_AIM OF THE TASK_
Below are records; please write out exactly the lines from the first line through the line containing "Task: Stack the", with no pictures.

_PROVIDED RECORDS_
+---+
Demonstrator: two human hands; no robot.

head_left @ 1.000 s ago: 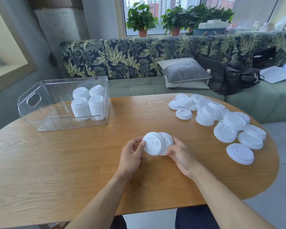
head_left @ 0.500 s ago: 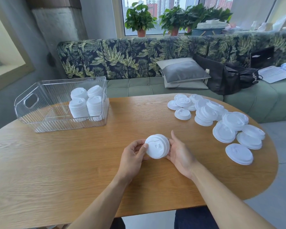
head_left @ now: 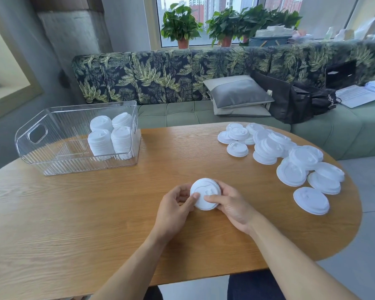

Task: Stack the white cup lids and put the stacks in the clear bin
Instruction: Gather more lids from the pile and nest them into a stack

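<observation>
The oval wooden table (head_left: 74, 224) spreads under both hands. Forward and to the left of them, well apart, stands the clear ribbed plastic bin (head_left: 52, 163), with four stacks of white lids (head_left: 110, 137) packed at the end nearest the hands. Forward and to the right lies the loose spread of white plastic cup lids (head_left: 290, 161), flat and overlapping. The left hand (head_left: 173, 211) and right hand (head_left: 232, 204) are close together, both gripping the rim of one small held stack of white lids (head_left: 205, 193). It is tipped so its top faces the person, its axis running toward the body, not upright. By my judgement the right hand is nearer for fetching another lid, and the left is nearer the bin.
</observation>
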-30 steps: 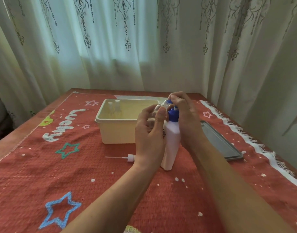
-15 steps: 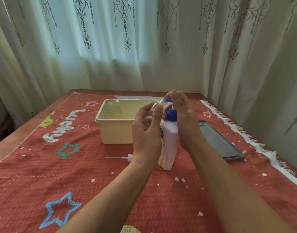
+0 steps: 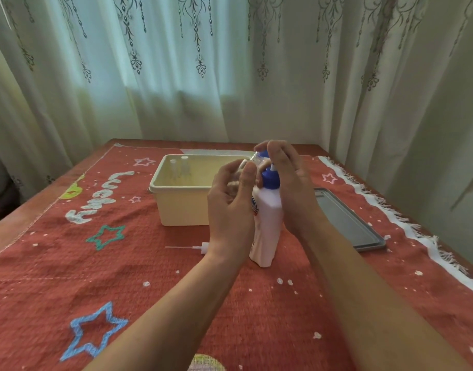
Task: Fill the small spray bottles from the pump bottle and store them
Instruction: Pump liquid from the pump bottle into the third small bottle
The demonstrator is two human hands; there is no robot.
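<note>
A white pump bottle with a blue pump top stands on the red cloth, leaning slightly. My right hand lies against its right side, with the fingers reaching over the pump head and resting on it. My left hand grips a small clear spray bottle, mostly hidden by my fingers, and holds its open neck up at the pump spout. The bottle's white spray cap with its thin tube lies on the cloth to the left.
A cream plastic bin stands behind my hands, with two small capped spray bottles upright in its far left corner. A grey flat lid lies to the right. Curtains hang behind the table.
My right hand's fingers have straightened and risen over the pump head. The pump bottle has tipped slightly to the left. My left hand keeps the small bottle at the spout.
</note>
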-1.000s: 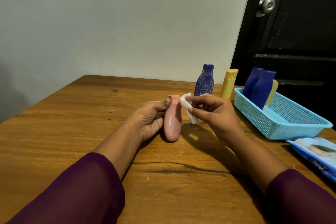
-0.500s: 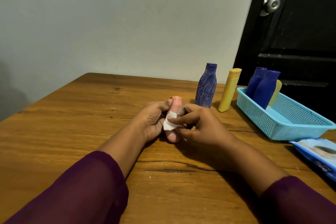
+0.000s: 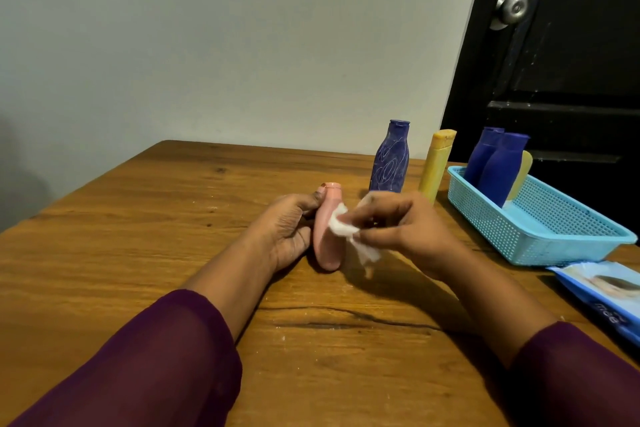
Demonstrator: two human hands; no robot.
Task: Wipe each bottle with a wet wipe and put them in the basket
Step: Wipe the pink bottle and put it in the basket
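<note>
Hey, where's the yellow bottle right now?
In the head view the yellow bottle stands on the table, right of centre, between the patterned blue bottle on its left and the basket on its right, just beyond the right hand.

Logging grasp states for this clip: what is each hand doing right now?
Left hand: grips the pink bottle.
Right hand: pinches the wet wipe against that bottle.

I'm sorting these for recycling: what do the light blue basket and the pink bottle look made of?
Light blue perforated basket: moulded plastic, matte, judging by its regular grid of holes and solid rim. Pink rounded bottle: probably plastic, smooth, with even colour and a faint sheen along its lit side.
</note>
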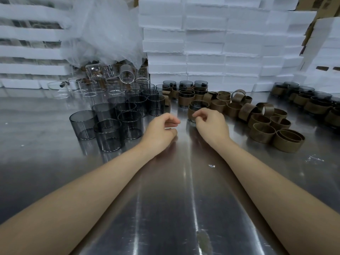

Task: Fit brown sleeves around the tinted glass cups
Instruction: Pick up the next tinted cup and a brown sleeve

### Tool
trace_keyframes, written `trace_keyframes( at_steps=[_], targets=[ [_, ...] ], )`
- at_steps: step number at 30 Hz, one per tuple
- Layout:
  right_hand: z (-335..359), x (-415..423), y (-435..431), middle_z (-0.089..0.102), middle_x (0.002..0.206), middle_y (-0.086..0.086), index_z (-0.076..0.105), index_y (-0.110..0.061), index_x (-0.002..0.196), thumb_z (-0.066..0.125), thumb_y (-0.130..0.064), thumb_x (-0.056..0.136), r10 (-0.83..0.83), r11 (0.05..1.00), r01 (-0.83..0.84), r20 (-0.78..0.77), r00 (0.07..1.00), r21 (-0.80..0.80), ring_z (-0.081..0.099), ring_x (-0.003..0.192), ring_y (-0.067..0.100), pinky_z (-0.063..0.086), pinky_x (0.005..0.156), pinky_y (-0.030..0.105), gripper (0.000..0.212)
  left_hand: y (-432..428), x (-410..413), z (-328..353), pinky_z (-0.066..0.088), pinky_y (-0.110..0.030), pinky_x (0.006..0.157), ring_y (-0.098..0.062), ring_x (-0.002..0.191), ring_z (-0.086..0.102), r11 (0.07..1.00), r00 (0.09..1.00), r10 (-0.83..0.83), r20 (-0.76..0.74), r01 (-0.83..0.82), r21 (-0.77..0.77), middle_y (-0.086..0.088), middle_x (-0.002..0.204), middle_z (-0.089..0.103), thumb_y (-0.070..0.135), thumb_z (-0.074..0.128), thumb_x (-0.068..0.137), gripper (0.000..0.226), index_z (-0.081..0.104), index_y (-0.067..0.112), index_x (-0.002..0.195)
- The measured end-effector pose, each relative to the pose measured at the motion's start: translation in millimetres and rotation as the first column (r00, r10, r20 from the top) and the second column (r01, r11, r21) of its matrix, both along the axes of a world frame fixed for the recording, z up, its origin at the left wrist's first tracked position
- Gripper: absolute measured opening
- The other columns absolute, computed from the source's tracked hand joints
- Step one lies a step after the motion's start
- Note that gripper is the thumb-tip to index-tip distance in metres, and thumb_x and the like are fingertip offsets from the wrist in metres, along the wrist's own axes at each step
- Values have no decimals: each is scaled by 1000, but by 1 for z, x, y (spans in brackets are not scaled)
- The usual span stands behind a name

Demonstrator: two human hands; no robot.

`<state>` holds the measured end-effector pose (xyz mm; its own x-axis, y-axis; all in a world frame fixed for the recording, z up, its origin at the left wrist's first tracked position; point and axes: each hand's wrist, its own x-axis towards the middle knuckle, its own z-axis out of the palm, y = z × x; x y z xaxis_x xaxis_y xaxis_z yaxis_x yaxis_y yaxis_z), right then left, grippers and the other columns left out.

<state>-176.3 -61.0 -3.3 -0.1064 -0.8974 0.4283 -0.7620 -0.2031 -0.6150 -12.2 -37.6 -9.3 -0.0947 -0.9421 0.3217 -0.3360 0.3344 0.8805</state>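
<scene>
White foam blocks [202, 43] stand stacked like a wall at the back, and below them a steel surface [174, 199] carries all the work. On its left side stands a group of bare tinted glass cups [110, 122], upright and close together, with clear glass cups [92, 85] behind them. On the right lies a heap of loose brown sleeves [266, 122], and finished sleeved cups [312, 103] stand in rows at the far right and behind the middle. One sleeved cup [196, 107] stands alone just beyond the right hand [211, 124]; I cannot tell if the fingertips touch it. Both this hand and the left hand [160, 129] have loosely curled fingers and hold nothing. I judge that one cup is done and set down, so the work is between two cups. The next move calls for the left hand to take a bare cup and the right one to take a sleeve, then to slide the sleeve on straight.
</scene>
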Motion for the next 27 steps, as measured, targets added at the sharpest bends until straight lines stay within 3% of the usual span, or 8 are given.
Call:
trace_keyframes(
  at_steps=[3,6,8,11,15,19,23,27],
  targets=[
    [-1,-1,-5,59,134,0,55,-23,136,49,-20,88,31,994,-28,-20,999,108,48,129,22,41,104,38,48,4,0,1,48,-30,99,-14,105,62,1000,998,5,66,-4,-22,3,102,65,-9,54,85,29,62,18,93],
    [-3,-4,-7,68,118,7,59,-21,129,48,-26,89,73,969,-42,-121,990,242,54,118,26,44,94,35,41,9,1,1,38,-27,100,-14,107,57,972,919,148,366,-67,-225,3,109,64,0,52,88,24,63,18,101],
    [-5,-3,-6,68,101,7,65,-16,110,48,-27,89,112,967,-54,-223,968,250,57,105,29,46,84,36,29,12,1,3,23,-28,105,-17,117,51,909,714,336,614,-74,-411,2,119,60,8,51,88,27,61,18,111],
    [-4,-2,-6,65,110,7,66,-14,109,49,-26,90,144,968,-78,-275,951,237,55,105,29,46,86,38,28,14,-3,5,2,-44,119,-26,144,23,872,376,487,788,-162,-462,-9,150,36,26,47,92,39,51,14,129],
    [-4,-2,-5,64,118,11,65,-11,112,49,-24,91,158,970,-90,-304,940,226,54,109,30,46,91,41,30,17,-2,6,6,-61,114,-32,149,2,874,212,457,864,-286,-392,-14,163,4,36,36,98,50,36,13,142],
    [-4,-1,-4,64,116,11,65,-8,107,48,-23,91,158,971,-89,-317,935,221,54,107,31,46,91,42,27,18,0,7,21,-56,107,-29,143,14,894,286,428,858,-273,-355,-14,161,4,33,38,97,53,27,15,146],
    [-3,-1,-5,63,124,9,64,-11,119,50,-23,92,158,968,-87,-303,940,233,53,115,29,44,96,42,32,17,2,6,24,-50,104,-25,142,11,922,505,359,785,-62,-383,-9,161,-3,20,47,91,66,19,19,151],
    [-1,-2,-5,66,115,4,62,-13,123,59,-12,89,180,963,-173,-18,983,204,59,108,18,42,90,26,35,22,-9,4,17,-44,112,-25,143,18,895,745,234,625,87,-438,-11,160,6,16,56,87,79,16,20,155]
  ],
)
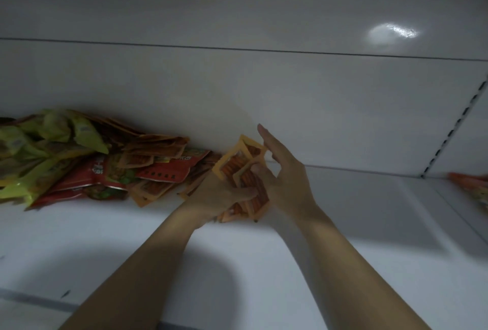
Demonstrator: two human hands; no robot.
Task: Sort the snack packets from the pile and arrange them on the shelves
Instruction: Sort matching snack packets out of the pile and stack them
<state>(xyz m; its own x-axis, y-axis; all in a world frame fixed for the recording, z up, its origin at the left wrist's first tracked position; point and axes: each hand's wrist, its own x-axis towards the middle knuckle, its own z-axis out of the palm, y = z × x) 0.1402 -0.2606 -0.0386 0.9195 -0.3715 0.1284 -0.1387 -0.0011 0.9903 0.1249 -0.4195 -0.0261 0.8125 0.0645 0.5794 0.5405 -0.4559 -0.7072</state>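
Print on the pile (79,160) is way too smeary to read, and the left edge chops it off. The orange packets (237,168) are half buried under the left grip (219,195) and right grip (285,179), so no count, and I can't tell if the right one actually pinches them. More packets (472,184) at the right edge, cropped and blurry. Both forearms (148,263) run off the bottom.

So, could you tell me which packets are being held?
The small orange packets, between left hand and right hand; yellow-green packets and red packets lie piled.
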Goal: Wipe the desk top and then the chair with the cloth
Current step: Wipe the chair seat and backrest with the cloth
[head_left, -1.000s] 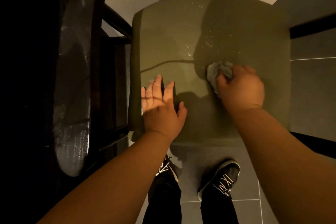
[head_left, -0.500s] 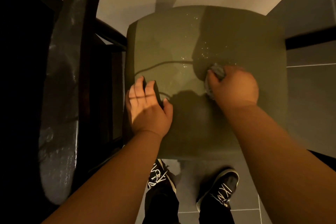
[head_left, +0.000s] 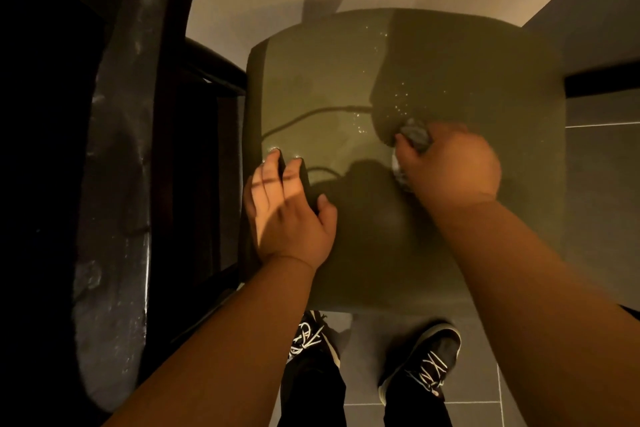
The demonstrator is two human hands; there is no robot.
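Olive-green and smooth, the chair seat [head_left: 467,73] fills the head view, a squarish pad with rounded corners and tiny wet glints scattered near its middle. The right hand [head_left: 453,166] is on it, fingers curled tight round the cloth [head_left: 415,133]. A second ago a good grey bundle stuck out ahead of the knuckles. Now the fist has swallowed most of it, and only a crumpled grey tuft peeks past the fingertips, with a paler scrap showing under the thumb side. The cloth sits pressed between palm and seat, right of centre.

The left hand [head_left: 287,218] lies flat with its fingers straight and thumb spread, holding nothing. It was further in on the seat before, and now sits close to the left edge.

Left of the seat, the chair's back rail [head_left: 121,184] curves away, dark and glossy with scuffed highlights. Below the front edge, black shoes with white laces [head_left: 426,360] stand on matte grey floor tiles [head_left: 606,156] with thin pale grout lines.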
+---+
_RESPONSE BELOW_
Demonstrator: two human hands; no robot.

head_left @ 1.000 s ago: 
head_left @ 0.500 s ago: 
head_left @ now: 

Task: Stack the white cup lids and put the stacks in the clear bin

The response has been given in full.